We applied the two aforementioned filters because, without any filters, our method vastly over counts all species through all videos. Figure 9 shows examples of a few false positive detections, and these types of errors likely contribute heavily to our method’s over counting as the detector is run over hours of videos, accumulating false positive results.

To address the over counting issue, we opted to feed the tracker only our most confident detections and to only count tracks that occur across multiple frames. This filtering significantly improved the performance, but the error remains unacceptably high.

Table 17 shows the relative error for each class on the val and test videos as well as the mean relative error, averaged over all classes, as we vary the \(\tau \) and \(\gamma \) parameters. We leave the error sign to indicate over (positive error) or under (negative error) counting, but we compute the mean errors using the absolute value of the error values for each class. Clearly, the detector hardly learns some of the rarer classes (e.g. long-legged sunflower star and red swiftia gorgonian) and regularly misclassifies background, which may include species outside of our ten species of interest, as our species of interest. Appendix B contains more experiment error results for varying these filter thresholds.

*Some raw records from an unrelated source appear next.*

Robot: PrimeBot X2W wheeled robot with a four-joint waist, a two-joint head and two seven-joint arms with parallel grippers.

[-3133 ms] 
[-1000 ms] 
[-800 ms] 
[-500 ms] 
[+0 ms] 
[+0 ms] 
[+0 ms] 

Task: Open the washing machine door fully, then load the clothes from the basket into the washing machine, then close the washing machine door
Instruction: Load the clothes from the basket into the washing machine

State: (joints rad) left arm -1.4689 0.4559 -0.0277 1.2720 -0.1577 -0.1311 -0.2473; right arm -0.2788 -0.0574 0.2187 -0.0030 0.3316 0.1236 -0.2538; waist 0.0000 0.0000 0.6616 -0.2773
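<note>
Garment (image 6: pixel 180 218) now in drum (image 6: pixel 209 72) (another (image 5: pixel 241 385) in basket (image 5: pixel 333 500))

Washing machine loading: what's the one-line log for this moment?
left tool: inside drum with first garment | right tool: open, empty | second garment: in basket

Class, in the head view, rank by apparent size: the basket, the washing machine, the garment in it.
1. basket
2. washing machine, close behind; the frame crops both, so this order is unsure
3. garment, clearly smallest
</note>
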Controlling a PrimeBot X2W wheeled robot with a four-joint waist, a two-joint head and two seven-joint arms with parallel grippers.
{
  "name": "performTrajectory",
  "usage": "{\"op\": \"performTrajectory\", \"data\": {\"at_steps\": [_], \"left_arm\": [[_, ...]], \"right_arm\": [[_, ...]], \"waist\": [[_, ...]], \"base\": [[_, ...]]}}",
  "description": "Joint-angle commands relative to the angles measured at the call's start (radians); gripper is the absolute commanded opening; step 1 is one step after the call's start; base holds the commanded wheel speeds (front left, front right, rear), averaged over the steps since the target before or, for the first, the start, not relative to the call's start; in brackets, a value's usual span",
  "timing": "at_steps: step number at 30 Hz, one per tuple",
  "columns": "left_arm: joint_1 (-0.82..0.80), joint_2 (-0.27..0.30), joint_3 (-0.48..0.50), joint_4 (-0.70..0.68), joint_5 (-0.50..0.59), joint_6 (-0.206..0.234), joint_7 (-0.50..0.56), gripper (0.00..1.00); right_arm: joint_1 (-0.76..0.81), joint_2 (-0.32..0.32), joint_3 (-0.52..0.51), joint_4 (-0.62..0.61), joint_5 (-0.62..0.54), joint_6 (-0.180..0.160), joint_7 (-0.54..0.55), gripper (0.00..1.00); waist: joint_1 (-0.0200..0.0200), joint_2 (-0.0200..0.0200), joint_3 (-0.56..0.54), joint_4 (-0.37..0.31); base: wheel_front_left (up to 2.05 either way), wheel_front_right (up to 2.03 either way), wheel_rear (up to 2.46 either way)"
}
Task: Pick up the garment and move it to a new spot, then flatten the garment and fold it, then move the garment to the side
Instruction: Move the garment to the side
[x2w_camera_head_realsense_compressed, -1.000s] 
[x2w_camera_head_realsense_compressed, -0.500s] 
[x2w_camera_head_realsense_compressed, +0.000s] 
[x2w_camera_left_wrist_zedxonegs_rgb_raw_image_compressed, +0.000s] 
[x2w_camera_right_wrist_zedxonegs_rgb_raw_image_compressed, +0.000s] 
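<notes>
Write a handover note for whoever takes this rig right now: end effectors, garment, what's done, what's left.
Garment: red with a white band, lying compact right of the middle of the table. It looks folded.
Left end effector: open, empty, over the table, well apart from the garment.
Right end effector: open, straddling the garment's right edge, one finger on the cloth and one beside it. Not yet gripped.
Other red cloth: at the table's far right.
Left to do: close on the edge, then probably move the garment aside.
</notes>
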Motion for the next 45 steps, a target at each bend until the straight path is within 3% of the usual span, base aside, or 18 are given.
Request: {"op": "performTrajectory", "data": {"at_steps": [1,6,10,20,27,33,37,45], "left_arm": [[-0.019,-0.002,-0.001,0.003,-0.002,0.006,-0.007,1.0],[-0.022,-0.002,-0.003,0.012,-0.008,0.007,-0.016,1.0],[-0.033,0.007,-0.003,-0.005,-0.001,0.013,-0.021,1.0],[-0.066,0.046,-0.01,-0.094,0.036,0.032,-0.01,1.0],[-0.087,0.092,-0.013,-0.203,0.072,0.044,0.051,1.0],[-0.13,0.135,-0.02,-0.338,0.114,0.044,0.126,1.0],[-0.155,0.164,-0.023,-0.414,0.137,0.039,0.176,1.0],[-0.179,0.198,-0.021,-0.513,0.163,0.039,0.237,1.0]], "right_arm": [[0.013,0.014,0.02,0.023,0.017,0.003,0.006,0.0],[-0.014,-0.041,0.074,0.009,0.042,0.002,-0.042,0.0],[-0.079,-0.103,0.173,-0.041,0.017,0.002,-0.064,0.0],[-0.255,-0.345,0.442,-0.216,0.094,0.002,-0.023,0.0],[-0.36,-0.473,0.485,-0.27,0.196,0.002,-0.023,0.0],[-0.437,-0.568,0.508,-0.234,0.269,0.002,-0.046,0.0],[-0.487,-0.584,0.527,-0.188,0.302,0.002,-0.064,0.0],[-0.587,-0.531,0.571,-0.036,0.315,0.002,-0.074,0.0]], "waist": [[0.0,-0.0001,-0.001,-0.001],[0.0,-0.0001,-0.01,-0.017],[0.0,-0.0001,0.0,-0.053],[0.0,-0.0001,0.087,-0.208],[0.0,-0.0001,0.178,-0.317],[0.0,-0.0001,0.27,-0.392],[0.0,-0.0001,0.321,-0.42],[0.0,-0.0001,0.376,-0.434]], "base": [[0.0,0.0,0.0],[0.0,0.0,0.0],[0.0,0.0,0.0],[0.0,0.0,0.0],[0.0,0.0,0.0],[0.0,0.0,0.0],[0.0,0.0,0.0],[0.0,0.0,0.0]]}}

Ultimately, these baseline results indicate that this simple method is not powerful enough to put into practice given the effectiveness of our current detection model. Much work on methods for this problem is left to be done. We could look deeper into per class thresholds, but we expect improving object detections, false positive filtering, and the tracking algorithm would be more robust. We leave these improvements to future work.

7 Discussion and Future Work

Our baseline methods’ detection and counting performance leaves plenty of room for improvement as a counting system 51.5% average error cannot replace human annotators. Our detection methods can improve because they do not enforce any sort of temporal continuity present in the ROV videos, which could likely improve performance, and the methods do not yet take advantage of the abundant, weak CABOF labels during training. Further, Table 16 reveals that our detector struggles to find small objects. This weakness may be an area to improve in future work.

It is interesting to find the difference in performance of the different types of substrate classifiers. Overall, the substrate classification results are good enough for some substrates, and in future work we hope to see results good enough to fully automate this process. Additionally, marine scientists are interested in real time substrate classifiers that can indicate which substrates the ROV is passing in real time. Any indication of species hotspots in real time during expeditions can improve each excursion’s productivity by reducing more manual means of searching for given substrates, habitats, and species hotspots.

The detection results of the Context Driven Detector provide a baseline, but in order to fully translate these detections to tracks with individual re-identification and counting, there is much work to be done. We hope to next take full advantage of the CABOF labels and to use context in more powerful ways to improve detection performance in future work. Further, we plan to enforce temporal continuity to improve our counting predictions. These improvements can lead us to eventually begin automating some of the invertebrate counting that is currently done manually.

By making DUSIA public, we also invite other collaborators to work independently or in cooperation with us to help improve our methods.

8 Supplementary Information

DUSIA’s data, annotations, and baseline methods will be made publicly available at the time of publication.